For more information on how to write a winning personal statement, follow the guidelines below.
What Should a Personal Statement Include?
Not every personal statement should look the same. Different graduate schools have different expectations of what you should include in your personal statement. First and foremost, your responsibility is to make sure your essay answers the questions asked.
In general, though, most personal statements should include five things:
• Area of study – This should be a given, but you would be amazed by how many students focus so much on answering other questions that they forget to state which program they are interested in. Don’t leave your reader to figure it out by deduction – make sure your chosen area of study is clearly stated in your personal statement.
• Your interest in the subject – By discussing the basis for your interest in the subject, your personal statement will prove you have a genuine interest in your chosen area of study. However, don’t simply say, “I have always wanted to be a ______.” Instead, use a personal experience to show – rather than tell – what drives your interest.
• Related experience – Graduate schools also look at your experience in the field in order to determine your interest level. For example, if you are pursuing a graduate degree in psychology, the admissions committee will expect you to see some combination of related courses, research work, internships, volunteer work, membership in related organizations, and/or other extracurricular activities.
• Your interest in the school – Many people choose a graduate school because it has a program that interests them. This should go into your personal statement. However, make sure you go beyond general flattery – the committee will want to see that you have actually researched the program. For instance, if you admire the work of a professor who teaches in the program, mention this and discuss why you would like the opportunity to study under him or her.
• Post-graduation plans – In order to choose the graduate program that is right for you, you should have a general idea of what you will do with your degree. Be sure to convey your career goals in your personal statement, as this proves that you have given some serious thought to your future, and therefore are more likely to finish the program.
How Do I Make My Personal Statement Stand Out from All the Rest?
Once you have outlined how you are going to answer the question or cover the five points listed above, you need to figure out how you will make your personal statement memorable. Remember, there are most likely hundreds of other applicants, all of whom will say more or less the same thing. Here are a few ways to make sure your stand out from the crowd.
• Make it personal. A successful personal statement should not read like a description of your resume. Instead, use stories and examples from your life to illustrate why you became interested in your chosen area of study, and your experiences as you have pursued it thus far.
• Make it organized. A personal statement is not a term paper, but it should still be well organized. Make sure your sentences flow well from one paragraph to the next.
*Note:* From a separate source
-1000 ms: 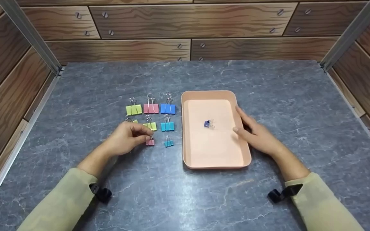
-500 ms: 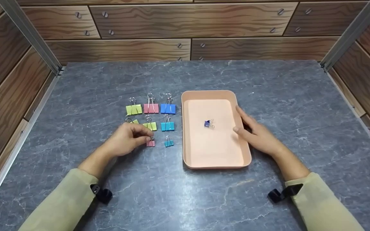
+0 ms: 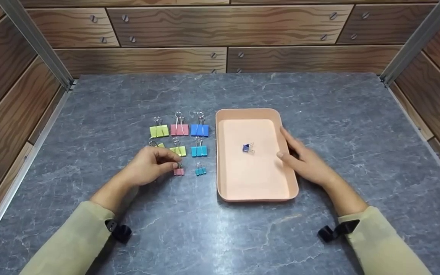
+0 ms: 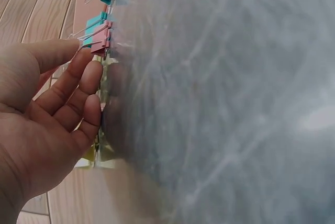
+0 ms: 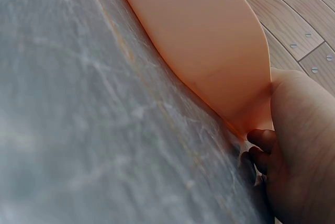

• Make it between one and three pages. Like a resume, it is hard to say how long a personal statement should be. Some admissions boards may only ask one question to be answered, allowing your personal statement to be as short as 250 words. On the other hand, more complex answers may require as many 750 words.
• Have a theme or thesis. Like any other personal essay, your personal statement should have a unifying theme. The anecdotes you use to illustrate the above five topics or answer the admission board’s question should also support your theme.
• Maintain a professional tone. As a graduate, you are no longer just a student – you are also a professional in your field. Your personal statement should reflect your professionalism and dedication to your studies.
• Gear it toward the specific school. While you may be able to reuse certain sections of your personal statement for other schools, sending out the same essay to every school is a major faux pas. For one thing, many schools differ in their requirements: They may impose a different maximum or minimum length, or ask that different questions be answered. Make sure that your personal statement is written for the specific requirements of the school you are applying to.
• Proofread your work. Nothing will turn an admissions board off faster than sloppy writing. If you are going to convince them that your graduate degree is one of your top priorities, then your personal statement should reflect your level of dedication. Take the time to perfect your work, eliminating typos and grammatical errors as well as fine-tuning the overall message.
Writing a Winning Personal Statement
While it’s true that there is a lot riding on your personal statement, this does not mean that it needs to be difficult to write. By understanding the purpose of the exercise, making sure that it concisely yet thoroughly covers the necessary information, and minding details such as organization and grammar, anyone can write a winning personal statement.